__What you have to do__: Somewhere below, one line contains "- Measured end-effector" and a later line contains "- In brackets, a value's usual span". Output those two lines and everything between them exactly, and nothing else.

__Data for this exercise__:
───

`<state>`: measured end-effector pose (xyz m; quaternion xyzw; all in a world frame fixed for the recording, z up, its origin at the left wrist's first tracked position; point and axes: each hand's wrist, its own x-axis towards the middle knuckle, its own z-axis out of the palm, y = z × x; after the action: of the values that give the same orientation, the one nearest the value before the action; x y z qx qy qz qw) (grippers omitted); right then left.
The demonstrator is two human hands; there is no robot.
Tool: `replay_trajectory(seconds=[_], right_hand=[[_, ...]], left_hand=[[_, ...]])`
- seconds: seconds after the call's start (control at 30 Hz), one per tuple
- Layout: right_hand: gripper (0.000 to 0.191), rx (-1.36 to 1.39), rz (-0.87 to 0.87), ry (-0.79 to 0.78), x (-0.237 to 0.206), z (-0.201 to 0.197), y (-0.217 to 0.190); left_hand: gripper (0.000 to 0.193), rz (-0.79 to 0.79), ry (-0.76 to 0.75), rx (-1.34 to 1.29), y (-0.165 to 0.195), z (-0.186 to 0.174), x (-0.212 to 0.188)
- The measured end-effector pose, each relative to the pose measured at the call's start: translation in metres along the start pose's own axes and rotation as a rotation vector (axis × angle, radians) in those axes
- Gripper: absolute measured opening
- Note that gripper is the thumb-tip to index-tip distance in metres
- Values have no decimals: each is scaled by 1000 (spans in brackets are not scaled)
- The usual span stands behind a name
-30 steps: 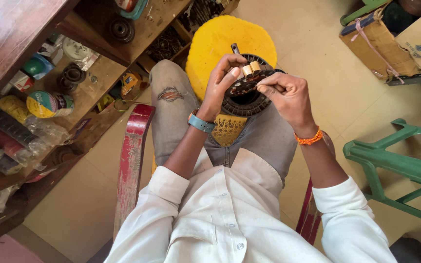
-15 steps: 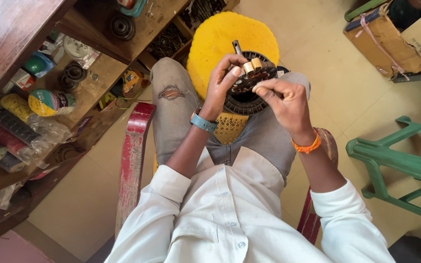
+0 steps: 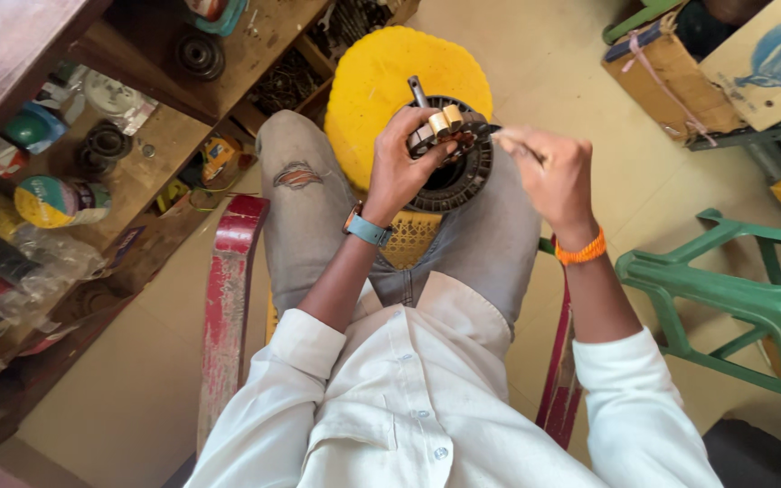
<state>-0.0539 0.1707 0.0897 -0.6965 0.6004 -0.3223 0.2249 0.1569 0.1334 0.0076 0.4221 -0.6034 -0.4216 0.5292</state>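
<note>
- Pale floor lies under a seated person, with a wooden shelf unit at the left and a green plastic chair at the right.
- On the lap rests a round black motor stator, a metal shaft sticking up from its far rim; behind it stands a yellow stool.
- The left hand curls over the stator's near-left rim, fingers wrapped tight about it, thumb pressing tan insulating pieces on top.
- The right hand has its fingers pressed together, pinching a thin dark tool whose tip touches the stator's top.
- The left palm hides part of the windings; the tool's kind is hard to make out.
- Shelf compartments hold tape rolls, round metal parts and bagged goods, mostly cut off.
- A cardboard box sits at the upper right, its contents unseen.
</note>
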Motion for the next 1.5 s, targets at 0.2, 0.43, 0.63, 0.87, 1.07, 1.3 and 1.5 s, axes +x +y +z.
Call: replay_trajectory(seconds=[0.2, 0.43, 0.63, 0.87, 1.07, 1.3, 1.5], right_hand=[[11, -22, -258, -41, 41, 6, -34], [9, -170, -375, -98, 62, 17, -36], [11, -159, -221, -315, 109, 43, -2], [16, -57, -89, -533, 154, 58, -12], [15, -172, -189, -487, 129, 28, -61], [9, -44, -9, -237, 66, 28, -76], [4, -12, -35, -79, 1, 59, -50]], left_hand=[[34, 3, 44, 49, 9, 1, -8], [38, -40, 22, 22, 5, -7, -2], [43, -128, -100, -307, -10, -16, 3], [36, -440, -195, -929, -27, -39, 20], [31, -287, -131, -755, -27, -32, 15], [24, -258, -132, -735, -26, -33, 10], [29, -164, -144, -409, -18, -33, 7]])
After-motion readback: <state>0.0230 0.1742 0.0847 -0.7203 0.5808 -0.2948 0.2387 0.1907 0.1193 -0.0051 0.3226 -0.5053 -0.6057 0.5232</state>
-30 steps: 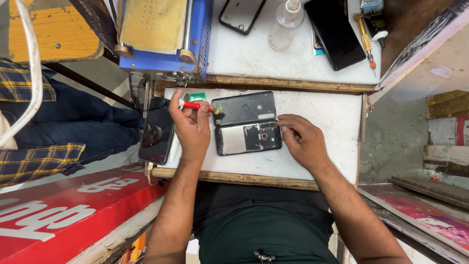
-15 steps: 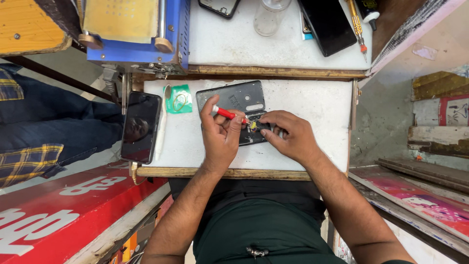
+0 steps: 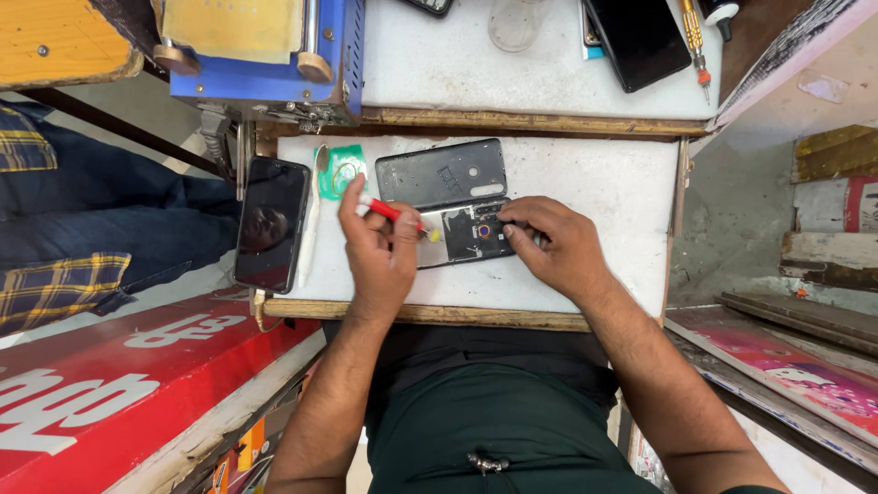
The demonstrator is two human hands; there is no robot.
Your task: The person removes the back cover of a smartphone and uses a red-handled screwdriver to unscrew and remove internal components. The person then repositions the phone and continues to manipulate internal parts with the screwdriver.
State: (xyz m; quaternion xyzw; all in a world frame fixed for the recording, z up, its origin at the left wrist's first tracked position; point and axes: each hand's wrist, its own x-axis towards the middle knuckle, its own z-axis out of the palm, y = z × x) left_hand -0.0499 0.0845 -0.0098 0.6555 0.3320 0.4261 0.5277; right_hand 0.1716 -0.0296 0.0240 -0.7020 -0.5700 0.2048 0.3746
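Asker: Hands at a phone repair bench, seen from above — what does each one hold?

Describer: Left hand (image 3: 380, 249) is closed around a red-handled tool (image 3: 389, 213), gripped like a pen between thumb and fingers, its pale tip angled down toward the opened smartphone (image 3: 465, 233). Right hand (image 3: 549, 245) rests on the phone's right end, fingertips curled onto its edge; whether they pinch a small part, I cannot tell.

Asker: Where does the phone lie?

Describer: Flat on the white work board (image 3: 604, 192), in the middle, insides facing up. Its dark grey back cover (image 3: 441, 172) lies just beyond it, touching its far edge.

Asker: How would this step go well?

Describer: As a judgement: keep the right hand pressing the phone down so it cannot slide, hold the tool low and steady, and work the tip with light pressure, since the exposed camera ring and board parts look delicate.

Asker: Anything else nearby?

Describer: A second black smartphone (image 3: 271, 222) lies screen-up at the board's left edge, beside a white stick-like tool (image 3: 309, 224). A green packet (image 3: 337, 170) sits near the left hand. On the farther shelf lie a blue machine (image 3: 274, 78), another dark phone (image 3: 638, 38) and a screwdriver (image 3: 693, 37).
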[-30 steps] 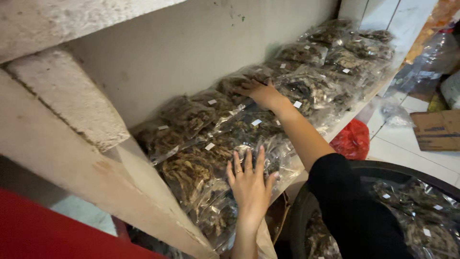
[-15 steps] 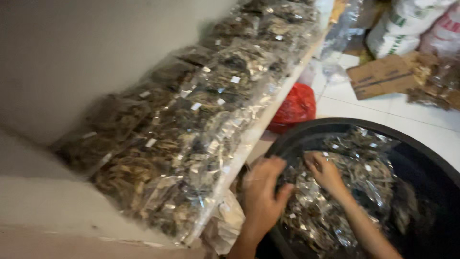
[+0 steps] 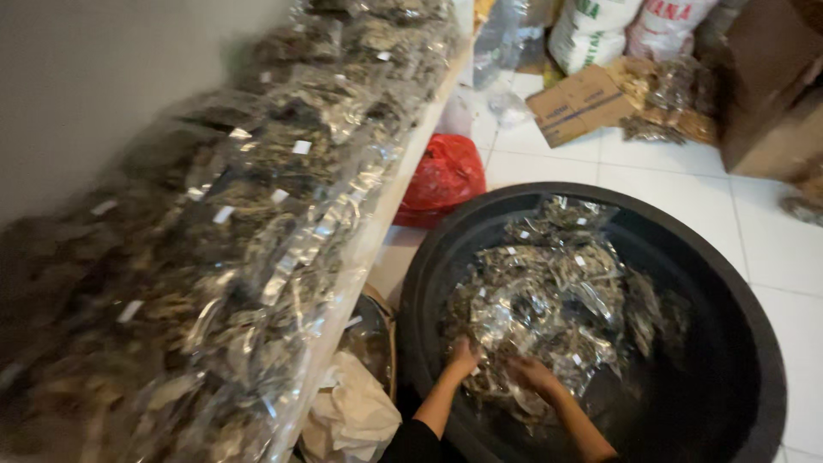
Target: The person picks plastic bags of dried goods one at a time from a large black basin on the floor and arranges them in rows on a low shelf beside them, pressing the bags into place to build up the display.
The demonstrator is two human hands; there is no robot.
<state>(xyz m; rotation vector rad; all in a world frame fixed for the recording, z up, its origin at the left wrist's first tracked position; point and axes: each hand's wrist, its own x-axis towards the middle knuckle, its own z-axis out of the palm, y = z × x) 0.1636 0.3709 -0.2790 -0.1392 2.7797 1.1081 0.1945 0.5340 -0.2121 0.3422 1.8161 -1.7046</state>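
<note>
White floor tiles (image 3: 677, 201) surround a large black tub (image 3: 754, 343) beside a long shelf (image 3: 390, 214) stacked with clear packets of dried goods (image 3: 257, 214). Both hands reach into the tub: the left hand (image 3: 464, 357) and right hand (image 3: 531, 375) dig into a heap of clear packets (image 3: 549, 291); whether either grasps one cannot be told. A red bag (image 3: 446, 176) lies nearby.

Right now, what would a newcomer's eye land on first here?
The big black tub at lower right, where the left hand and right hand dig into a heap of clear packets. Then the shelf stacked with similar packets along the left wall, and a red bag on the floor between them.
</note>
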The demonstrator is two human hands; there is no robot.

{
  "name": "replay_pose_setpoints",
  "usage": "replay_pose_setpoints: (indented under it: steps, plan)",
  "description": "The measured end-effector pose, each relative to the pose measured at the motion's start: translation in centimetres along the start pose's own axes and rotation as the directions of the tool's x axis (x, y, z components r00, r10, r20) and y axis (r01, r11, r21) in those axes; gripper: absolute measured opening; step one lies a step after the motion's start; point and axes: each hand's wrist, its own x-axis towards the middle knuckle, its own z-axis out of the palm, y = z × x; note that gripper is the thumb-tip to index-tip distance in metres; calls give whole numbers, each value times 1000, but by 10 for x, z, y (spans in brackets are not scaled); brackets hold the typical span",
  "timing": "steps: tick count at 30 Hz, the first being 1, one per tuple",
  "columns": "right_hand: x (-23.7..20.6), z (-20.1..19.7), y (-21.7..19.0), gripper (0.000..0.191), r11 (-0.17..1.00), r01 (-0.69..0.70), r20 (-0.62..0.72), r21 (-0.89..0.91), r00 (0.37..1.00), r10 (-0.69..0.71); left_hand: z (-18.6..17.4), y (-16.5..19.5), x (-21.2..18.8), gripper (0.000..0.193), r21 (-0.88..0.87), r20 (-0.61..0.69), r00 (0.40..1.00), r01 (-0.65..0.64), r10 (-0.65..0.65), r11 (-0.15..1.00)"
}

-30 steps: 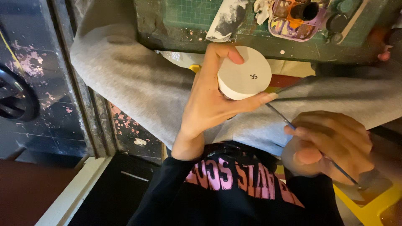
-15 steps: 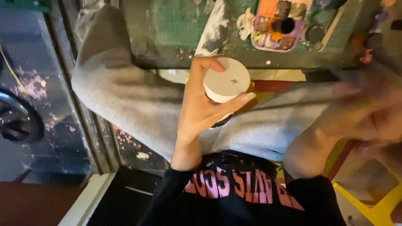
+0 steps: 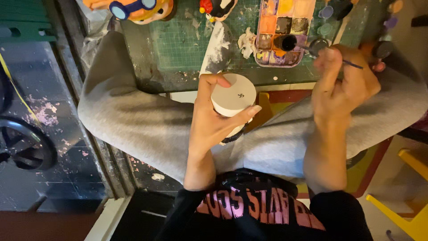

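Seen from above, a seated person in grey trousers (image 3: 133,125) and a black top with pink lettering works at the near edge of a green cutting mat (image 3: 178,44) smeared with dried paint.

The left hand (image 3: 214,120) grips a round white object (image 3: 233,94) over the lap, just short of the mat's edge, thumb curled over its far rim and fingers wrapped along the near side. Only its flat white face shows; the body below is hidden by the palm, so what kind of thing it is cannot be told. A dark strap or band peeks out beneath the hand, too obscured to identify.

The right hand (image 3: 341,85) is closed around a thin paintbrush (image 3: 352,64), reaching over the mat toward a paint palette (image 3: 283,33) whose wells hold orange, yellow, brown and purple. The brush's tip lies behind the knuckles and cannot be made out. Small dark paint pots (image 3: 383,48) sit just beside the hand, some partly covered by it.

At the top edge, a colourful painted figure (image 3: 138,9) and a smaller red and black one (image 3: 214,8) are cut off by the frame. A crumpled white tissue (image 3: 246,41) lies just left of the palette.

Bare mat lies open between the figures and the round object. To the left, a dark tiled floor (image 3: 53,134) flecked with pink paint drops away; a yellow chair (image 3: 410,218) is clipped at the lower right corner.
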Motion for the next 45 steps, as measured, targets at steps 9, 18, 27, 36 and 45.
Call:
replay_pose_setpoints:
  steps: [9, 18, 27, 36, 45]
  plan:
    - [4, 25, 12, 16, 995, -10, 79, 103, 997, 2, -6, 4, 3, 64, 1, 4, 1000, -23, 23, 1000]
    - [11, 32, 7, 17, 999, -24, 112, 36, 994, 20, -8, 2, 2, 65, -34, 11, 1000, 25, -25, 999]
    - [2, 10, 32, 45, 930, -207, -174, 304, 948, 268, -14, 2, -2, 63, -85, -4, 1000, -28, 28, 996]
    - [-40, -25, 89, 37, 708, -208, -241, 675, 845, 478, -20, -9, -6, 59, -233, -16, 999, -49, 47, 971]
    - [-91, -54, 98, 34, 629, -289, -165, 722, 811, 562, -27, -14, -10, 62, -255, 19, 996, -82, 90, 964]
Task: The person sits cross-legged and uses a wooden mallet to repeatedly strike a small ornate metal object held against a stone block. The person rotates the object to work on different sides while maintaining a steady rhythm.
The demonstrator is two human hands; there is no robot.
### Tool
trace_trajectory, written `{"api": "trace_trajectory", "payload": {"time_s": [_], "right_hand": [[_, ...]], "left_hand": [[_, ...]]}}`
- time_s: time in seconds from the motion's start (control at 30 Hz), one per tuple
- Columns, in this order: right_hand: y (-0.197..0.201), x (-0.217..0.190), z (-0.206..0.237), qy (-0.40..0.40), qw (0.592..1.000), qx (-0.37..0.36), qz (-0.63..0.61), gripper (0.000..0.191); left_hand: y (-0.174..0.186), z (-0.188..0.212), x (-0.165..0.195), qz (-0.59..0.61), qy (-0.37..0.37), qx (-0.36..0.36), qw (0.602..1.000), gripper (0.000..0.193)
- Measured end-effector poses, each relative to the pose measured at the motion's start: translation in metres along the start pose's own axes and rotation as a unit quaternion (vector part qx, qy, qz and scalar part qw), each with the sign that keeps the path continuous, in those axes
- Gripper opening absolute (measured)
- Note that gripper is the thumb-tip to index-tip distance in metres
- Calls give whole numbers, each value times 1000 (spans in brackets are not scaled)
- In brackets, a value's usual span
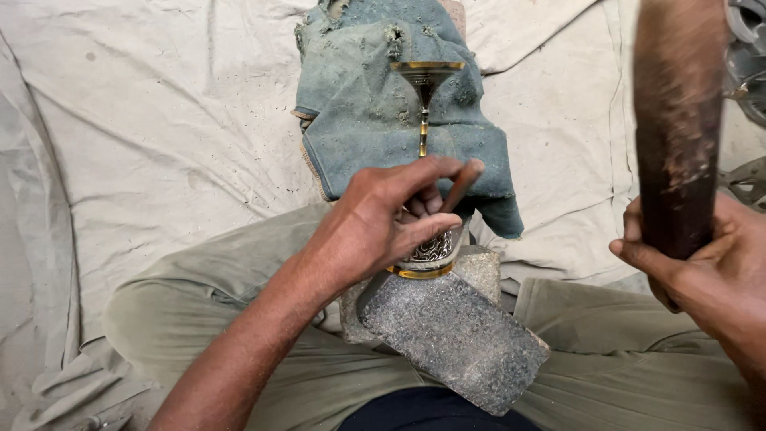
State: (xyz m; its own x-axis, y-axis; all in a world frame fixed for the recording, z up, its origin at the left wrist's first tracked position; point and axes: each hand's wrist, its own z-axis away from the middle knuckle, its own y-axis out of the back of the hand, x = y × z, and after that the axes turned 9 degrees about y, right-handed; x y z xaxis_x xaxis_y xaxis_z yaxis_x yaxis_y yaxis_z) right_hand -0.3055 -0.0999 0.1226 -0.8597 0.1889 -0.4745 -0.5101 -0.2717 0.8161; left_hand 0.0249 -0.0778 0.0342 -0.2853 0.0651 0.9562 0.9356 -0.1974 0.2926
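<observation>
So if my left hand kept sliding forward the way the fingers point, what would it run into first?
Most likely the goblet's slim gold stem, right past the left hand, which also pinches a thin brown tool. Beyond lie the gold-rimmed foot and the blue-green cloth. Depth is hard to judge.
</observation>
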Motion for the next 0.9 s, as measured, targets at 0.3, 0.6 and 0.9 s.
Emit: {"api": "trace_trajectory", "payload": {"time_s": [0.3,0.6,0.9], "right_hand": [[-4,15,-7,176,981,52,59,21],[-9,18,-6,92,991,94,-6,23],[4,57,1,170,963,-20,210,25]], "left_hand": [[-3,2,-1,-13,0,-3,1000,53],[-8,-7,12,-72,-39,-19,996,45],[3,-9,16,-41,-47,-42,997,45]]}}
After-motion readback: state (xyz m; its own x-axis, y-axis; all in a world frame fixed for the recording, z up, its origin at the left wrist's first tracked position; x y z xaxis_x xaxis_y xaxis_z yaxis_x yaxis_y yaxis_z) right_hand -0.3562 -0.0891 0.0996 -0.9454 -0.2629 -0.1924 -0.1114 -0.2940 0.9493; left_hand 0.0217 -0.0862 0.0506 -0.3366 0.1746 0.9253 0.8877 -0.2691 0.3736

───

__Output of the exercise__:
- Measured end-effector poses, each relative to the pose measured at the motion's start: translation in metres along the start pose's own axes and rotation as a unit quaternion (vector part qx, qy, qz and scalar part qw), each with the sign that keeps the path continuous, in those axes
- Gripper opening absolute (measured)
- Note that gripper is the thumb-tip to index-tip distance in metres
- Calls give whole numbers, each value times 1000 (spans in brackets are not scaled)
- In brackets, a value's usual span

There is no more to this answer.